The main symptom of endometriosis is pelvic pain, often associated with your menstrual period. However, endometriosis can also cause other problems, such as:
- Pain during sex
- Painful bowel movements or urination
- Excessive bleeding during your period
Don’t feel discouraged if you experience any of these symptoms. Endometriosis can be managed, and women with endometriosis lead healthy and fulfilling lives.
What causes Endometriosis to flare up?
Several things can trigger endometriosis flare-ups:
- Hormonal changes. Fluctuations in hormone levels during your menstrual cycle may cause endometriosis to flare up.
- Periods. The shedding of the endometrium during your period can irritate or inflame the endometrial tissue outside of your uterus, causing pain and inflammation.
- Surgical procedures. Endometriosis can worsen after certain types of surgeries, such as a hysterectomy (removal of the uterus) or a laparoscopy (a surgery used to diagnose and treat conditions of the reproductive organs).
- Immune system problems. A weakened immune system may allow endometriosis to develop or worsen.
- Obesity. Being overweight or obese may increase your risk of endometriosis.
Endometriosis Flare-up Symptoms
The main symptom of endometriosis is pelvic pain, often associated with your menstrual period. However, endometriosis can also cause pain during sex, when going to the bathroom and while urinating or defecating. In some cases, you may experience no symptoms at all.
An Endometriosis flare feels like a BAD period. The pain is caused by the endometrial tissue outside of the uterus growing and shedding, just like the tissue inside the uterus. This can cause inflammation and irritation, which leads to pain. The flares can be debilitating because the pain is caused by the endometrial tissue outside of the uterus growing and shedding. This can cause inflammation and irritation, which leads to pain. The pain can be so severe that it interferes with your daily activities. If you experience any of these symptoms, talk to your doctor.
Some women with endometriosis experience pain during ovulation. This is because the endometrial tissue outside of the uterus grows and sheds during this time. endometrial tissue is also sensitive to the hormones that are released during ovulation, which can cause pain.
Before Your Period
On the days leading up to their period, many women with endometriosis experience discomfort and other symptoms.
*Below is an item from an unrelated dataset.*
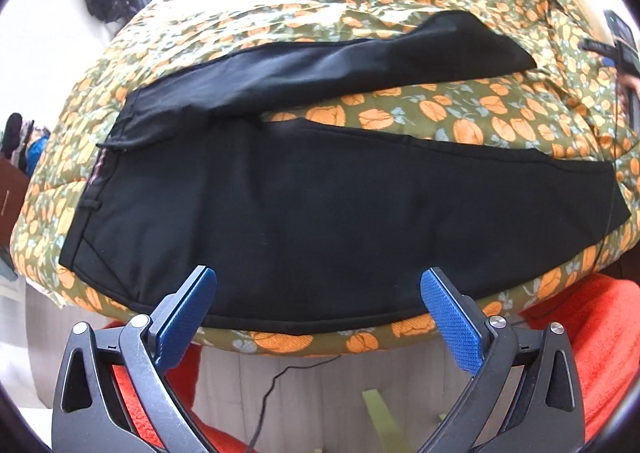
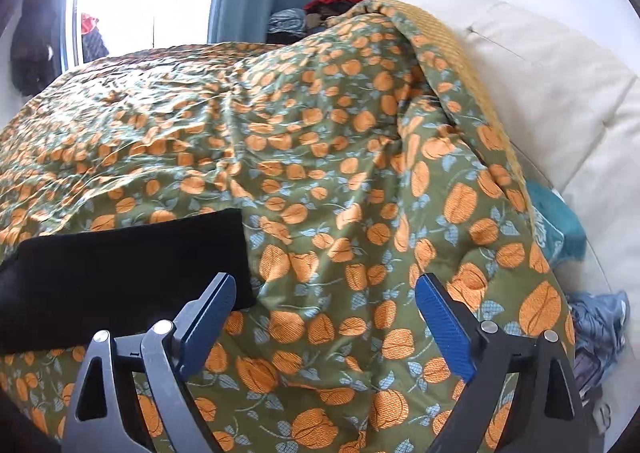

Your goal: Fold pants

This is due to the endometrial tissue outside of the uterus developing and shedding throughout this time. The pain stems from the inflammation and irritation that
During Your Period
Endometriosis can cause heavy bleeding and cramping during your period. This can cause inflammation and irritation, which leads to pain. The pain can be so severe that it interferes with your daily activities. You may also experience fatigue, bloating and other symptoms. If you experience any of these symptoms, talk to your doctor.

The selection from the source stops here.